I can’t even count how many times I have been here. Dozens. I remember photographing here only once before, and it was with my first SLR camera, a Canon AE1 and a ridiculously heavy tripod. That was over 20 years ago. I don’t know what ever happened to those photos, perhaps I never developed them, but I suspect that the memory of the heavy tripod is why I never returned with a camera until this year!
So for all intents and purposes, these are my first photos from one of my favourite places on the island.
Englishman River Falls is easily accessible. You can drive right up to the top of the falls where there is a nice picnic area. From there, maintained trails with switchbacks and bridges lead you from the upper falls to the lower falls and back again with plenty of opportunities for photography.
I made all of these photos with my new Sony NEX6 and nothing more than a tripod. No polarizing or ND filters. Just simple long exposures made on an overcast day.
If you are interested in waterfall photography, I wrote a tutorial on Digital Photography School you might like: Beginner’s Guide to Waterfall Photography.
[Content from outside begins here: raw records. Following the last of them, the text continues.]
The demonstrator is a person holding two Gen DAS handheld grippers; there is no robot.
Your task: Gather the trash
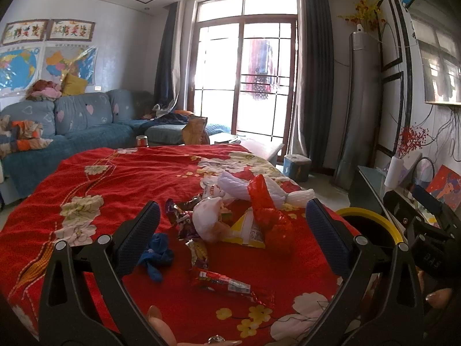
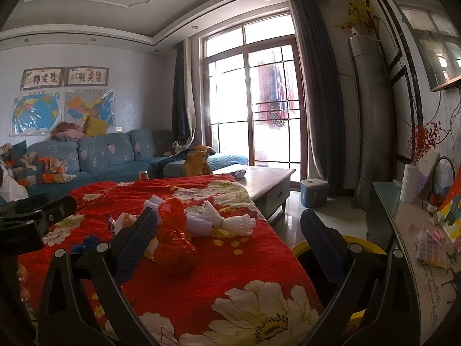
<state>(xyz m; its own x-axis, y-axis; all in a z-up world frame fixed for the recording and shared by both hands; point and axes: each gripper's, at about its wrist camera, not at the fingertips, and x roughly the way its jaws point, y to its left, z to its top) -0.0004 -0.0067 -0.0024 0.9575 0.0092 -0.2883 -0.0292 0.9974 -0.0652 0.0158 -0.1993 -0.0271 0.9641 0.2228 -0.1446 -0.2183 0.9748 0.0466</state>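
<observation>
Between the wide-spread, empty fingers of the left gripper (image 1: pixel 230 225) lies the trash pile (image 1: pixel 242 216) on the red floral cloth (image 1: pixel 115 178). Right gripper (image 2: pixel 230 236), equally agape and empty, hovers beside the yellow-rimmed bin (image 2: pixel 371 245).

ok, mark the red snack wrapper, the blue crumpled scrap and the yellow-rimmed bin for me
red snack wrapper (image 1: pixel 222 282): left wrist view, middle of the long foil pack.
blue crumpled scrap (image 1: pixel 157 252): left wrist view, centre of the wad.
yellow-rimmed bin (image 1: pixel 374 219): left wrist view, on the yellow rim.
</observation>
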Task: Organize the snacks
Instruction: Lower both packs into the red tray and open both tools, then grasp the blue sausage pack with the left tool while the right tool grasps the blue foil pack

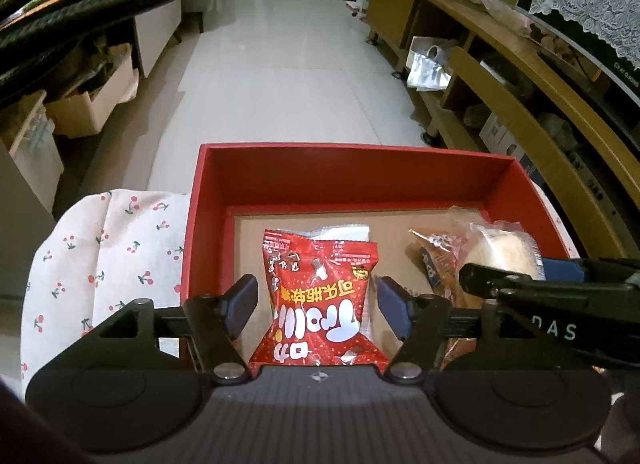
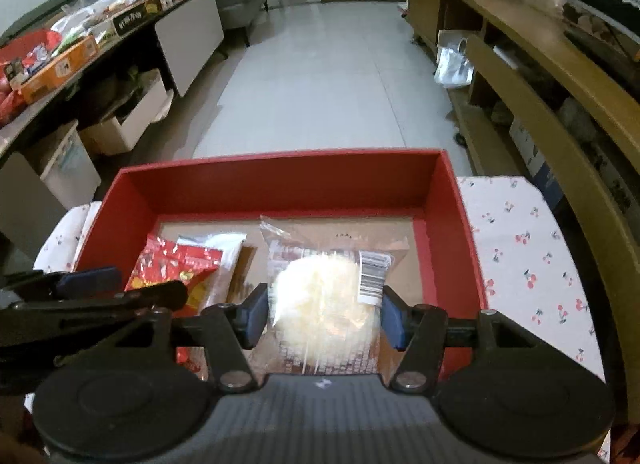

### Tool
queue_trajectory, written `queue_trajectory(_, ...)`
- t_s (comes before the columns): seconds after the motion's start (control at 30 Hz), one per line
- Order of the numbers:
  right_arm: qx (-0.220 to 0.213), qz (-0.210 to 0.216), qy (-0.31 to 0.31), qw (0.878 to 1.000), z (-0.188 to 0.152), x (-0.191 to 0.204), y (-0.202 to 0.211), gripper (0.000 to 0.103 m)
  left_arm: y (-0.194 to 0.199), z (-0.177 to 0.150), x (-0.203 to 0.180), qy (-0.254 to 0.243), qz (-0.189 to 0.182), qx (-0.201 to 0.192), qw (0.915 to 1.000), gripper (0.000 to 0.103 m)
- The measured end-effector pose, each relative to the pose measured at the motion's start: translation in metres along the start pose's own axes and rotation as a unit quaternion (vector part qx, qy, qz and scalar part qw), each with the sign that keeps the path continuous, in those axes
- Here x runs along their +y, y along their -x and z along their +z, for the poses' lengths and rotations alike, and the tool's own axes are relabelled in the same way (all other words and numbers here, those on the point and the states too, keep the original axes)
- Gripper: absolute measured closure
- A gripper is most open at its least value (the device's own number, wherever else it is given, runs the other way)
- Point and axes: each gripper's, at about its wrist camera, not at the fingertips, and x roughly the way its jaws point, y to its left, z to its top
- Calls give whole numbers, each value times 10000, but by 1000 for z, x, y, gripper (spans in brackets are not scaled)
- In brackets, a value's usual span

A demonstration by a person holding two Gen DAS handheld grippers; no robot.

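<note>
A red box [image 1: 352, 176] with a brown floor stands on a cherry-print cloth [image 1: 100, 256]. My left gripper [image 1: 318, 304] is open above the box, its fingers on either side of a red candy bag [image 1: 320, 304] without touching it. A white packet [image 1: 344, 233] lies under that bag. My right gripper [image 2: 322, 318] is open around a clear bag with a pale round pastry [image 2: 324, 304], which looks blurred. In the left wrist view the pastry bag [image 1: 504, 252] and an orange-brown packet [image 1: 440, 264] lie at the box's right. The red bag [image 2: 176, 268] shows in the right wrist view.
The red box [image 2: 280, 176] sits at the cloth's far edge, with white tiled floor [image 1: 280, 76] beyond. Wooden shelving [image 1: 500, 76] runs along the right. A cluttered counter with boxes [image 2: 60, 60] and storage bins [image 1: 92, 104] runs along the left.
</note>
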Motion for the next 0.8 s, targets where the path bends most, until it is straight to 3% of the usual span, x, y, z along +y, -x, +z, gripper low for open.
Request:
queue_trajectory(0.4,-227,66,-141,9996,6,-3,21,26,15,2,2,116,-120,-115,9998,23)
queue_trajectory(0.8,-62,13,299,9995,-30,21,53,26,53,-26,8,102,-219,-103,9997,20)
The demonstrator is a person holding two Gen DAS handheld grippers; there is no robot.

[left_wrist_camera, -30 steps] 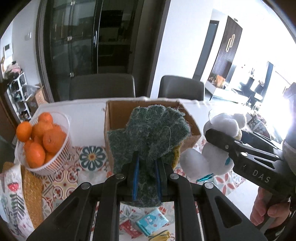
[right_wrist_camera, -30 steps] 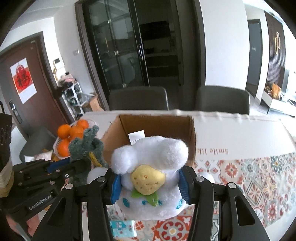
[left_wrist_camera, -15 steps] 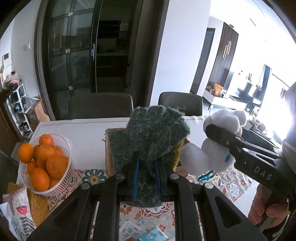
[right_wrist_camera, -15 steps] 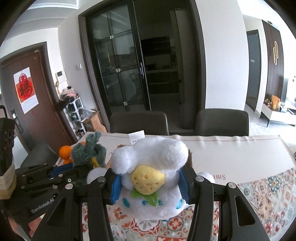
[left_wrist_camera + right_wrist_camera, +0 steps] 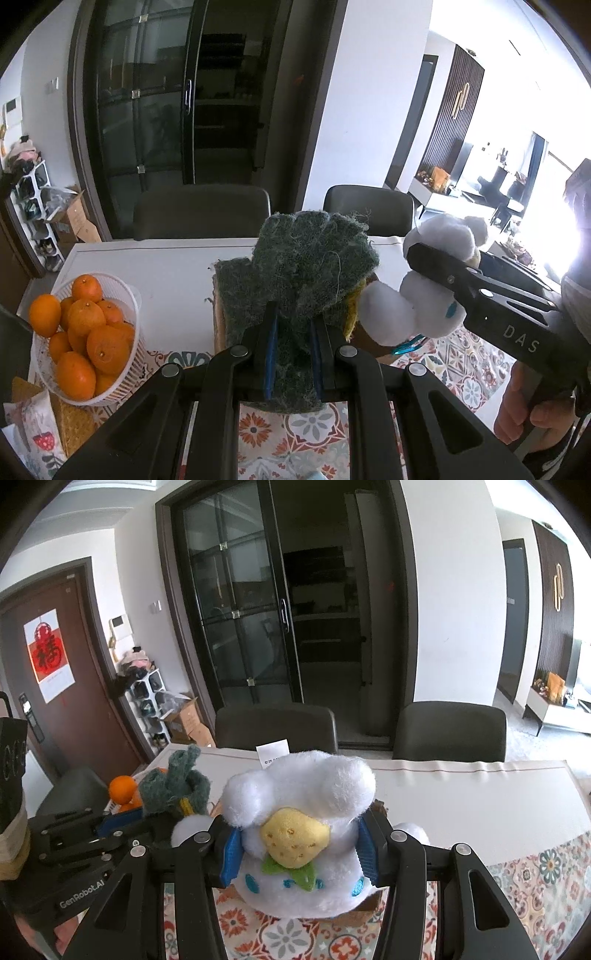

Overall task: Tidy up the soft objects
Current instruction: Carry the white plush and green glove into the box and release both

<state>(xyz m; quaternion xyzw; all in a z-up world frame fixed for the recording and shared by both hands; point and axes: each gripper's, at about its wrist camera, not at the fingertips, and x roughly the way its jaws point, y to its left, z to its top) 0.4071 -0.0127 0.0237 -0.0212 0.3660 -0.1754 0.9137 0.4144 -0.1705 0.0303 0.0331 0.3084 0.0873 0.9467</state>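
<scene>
Two soft things are held up above the table [image 5: 177,273]. The left gripper [image 5: 291,350] pinches a fuzzy dark green glove [image 5: 306,273], fingers pointing up. Beside it, the right gripper [image 5: 299,845] squeezes a fluffy white plush toy [image 5: 299,805] with a yellow strawberry and blue spots on it

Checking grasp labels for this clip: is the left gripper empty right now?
No, the left gripper is shut on a dark green felt scouring pad, which stands up between its blue pads.
</scene>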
I discovered in the comments on that tutorial and on various social media networks that a lot of people don’t like the silky effect that long exposures give to waterfalls! Apparently they are cliche and some people don’t understand why anyone likes them at all.
I guess everyone sees things differently, but to me, this is what I see. Waterfalls flow. When I see a fast exposure that freezes the water, it doesn’t seem natural because it’s impossible to actually see it that way.
Of course, I’m not one to say that photographs have to be natural or even demonstrate what the eye sees. That’s what photojournalism is for. This is art and as an artist, you are free to do whatever you want.
So that’s why I like long exposures for waterfalls. Because that’s what I like. 🙂
No other reason is required.
I love these spots and the challenge of trying to capture the mood of the scene. There are an infinite number of settings available to us to capture the sharpness, motion blur, texture, tone, etc. that appeals to us. Like you imply, there is not one right way. Just what you , the photographer, like.
I enjoy all thoughtfully photographed images of water.
Jackson Frishman says
Nice shots Anne! I’m missing flowing water these days. Moving water is a perfect example of something a still photo simply cannot capture – the photographer always has to choose between one unrealistic interpretation or another. I actually think your shots here are arguably as natural as it gets, with a sense of motion but still retaining detail in the water.
Rachel Cohen says
Gorgeous images Anne! Lovely silky water, and beautiful compositions! 🙂
Jennifer Cox says
Shows just what can be done on a cloudy day, if you pick the right location.
I’ve just bought the NEX6 myself, but will have to wait a few days before I get the chance to really use it. 🙁
As I don’t have any waterfalls near where I live, I’ll have to think of something else. Maybe some shots of the torrential rain that’s forecast to return, in a few days time – that’s a sort of waterfall 😉
Patrick Schilf says
Those are lovely pictures, Anne! The first one is my favourite. Waterfalls seem to be clichè subjects in nature photography but you found a very nice composition and managed to leave open the shutter the exact right amount of time. Just long enough to visualize the water flow but still be able to distinguish the individual streams. I really like!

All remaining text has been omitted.